=== Section Start ===

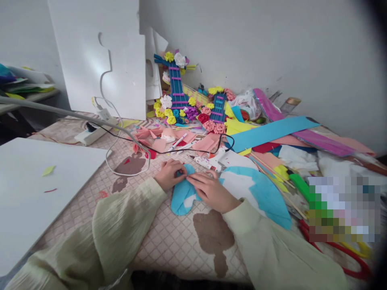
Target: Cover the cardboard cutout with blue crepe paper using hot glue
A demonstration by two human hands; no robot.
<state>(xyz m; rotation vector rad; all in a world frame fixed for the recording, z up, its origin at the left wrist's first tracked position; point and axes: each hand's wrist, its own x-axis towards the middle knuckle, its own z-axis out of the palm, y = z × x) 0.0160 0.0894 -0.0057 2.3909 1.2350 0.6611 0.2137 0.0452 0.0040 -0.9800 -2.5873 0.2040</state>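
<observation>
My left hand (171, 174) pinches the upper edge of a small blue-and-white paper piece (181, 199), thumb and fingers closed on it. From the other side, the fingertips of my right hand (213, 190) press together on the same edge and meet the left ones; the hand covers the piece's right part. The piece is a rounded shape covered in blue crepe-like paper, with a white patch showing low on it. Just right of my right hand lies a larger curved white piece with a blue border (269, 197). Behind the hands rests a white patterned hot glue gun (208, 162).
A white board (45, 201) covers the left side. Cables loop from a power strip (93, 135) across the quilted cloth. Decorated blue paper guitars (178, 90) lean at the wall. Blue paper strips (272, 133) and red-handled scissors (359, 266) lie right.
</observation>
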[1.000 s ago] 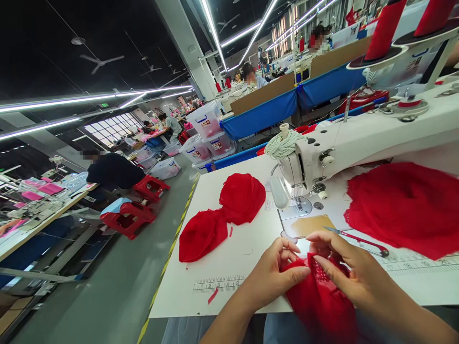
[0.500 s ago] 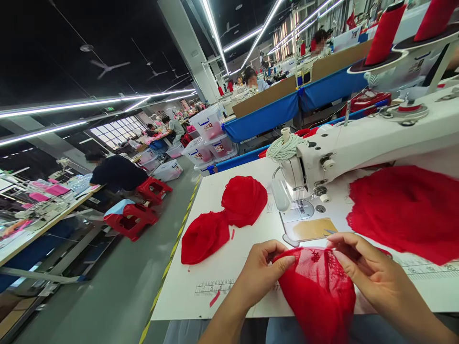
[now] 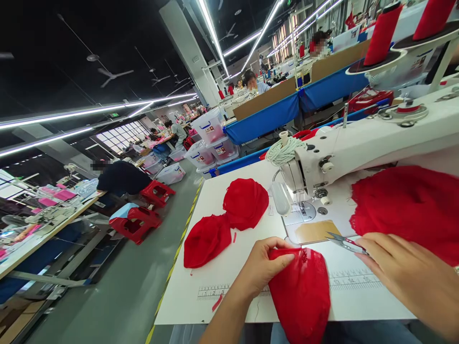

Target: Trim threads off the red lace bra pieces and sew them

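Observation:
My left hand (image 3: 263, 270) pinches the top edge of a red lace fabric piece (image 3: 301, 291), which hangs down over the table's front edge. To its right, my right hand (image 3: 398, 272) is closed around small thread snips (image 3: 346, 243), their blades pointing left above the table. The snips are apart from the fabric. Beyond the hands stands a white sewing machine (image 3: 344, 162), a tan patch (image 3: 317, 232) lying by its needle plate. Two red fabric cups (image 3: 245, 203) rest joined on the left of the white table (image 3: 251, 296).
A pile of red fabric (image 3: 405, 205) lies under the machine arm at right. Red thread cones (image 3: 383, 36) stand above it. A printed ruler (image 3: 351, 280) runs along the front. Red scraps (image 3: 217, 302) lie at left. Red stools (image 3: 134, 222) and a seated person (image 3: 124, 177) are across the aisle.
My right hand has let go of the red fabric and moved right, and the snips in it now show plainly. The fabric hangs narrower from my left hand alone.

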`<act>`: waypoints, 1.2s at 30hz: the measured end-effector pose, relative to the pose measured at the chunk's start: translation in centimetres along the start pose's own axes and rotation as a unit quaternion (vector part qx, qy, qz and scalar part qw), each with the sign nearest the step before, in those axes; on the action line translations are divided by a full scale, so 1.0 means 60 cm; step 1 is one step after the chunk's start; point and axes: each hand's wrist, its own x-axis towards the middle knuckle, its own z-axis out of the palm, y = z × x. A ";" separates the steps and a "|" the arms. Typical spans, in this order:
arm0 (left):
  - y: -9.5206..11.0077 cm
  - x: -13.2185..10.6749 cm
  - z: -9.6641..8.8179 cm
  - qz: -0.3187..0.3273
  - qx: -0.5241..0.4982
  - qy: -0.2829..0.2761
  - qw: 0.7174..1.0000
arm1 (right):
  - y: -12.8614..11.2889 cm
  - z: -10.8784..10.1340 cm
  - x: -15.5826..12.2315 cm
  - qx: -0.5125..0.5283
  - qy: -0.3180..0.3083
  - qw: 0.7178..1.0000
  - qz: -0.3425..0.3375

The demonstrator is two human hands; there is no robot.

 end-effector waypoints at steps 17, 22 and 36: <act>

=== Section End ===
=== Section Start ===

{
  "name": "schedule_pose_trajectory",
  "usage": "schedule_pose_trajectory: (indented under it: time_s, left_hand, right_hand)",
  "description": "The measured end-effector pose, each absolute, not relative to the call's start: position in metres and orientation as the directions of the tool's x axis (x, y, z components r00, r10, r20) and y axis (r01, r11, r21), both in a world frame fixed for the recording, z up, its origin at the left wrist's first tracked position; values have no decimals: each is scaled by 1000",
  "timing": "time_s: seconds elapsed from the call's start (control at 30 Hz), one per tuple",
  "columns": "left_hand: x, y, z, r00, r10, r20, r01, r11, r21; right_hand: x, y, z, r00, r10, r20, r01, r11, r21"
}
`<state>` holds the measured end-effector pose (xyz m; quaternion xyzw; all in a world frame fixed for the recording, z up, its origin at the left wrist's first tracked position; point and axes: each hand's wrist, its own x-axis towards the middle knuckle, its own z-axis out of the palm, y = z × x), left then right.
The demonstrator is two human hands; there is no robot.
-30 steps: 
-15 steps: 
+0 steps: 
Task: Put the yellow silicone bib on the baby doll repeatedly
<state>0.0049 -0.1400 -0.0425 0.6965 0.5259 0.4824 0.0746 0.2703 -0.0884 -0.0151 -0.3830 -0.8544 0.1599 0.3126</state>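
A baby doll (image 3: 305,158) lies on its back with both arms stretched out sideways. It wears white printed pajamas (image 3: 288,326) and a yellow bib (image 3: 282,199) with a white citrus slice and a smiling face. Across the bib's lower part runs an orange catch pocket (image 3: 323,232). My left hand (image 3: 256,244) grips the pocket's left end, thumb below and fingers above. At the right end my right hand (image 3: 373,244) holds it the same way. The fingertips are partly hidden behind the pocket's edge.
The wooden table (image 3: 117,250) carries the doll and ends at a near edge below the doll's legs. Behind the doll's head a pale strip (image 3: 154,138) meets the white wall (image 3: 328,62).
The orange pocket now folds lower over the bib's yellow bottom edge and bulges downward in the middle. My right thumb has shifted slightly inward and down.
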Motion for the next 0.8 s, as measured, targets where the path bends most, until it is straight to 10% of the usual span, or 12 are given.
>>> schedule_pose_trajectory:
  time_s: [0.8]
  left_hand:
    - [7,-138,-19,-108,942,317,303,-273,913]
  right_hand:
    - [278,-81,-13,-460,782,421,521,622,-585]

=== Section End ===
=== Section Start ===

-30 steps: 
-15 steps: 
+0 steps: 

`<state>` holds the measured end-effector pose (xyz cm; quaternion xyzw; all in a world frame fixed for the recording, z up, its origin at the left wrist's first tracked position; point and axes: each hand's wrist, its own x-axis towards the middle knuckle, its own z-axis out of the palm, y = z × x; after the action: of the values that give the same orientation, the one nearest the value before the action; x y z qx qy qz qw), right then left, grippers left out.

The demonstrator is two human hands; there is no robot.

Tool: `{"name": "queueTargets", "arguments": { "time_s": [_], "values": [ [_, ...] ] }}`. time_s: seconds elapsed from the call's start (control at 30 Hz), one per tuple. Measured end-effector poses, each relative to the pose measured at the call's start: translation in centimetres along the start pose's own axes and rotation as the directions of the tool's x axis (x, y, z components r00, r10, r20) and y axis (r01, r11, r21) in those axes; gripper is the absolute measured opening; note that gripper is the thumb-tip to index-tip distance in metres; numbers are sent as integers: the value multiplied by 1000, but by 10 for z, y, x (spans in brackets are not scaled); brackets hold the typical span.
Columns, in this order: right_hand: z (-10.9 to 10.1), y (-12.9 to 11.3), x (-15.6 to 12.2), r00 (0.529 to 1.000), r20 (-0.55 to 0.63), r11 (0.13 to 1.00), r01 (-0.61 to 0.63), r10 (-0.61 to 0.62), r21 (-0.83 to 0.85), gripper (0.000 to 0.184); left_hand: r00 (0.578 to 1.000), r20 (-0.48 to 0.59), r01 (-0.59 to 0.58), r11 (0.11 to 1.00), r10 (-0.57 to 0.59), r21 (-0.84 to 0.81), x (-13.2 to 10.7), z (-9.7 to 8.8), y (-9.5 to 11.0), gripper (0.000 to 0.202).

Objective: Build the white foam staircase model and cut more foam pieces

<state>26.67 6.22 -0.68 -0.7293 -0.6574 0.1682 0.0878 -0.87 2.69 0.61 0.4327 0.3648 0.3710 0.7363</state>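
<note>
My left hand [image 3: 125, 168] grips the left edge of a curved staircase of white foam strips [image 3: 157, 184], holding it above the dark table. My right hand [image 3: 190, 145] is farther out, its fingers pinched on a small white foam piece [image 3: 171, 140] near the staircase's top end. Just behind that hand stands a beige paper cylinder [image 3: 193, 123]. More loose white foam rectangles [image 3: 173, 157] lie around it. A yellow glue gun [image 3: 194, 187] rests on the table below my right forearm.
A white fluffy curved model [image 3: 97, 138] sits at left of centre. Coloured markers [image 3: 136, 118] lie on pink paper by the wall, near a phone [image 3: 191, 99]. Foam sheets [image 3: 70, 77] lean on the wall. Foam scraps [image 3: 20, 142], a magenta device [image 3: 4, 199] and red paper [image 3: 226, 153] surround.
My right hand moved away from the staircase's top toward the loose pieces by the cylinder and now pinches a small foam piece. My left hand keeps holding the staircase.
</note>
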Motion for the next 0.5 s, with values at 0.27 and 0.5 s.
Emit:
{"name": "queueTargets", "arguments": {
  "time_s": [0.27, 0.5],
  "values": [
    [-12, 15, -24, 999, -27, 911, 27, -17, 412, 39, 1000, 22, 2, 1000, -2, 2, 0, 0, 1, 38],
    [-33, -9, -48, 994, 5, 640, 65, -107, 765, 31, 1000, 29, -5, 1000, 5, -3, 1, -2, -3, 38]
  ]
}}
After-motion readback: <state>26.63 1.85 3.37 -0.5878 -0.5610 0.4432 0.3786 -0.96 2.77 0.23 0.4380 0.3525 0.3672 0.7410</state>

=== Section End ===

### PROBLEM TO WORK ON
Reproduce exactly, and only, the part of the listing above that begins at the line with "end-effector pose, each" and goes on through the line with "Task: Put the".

### ANSWER SPACE
  "description": "The measured end-effector pose, each absolute, not relative to the call's start: position in metres and orientation as the directions of the tool's x axis (x, y, z components r00, r10, r20) and y axis (r01, r11, r21), both in a world frame fixed for the recording, z up, its origin at the left wrist's first tracked position; values have no decimals: each is scaled by 1000",
  "timing": "time_s: seconds elapsed from the call's start (control at 30 Hz), one per tuple",
  "columns": "left_hand: x, y, z, r00, r10, r20, r01, r11, r21; right_hand: x, y, z, r00, r10, r20, r01, r11, r21"
}
`<state>` holds the measured end-effector pose (xyz m; quaternion xyzw; all in a world frame fixed for the recording, z up, its origin at the left wrist's first tracked position; point and axes: each hand's wrist, its own x-axis towards the middle knuckle, its own z-axis out of the palm, y = z × x), left then right.
The demonstrator is two human hands; there is no robot.
-30 steps: 
-15 steps: 
+0 steps: 
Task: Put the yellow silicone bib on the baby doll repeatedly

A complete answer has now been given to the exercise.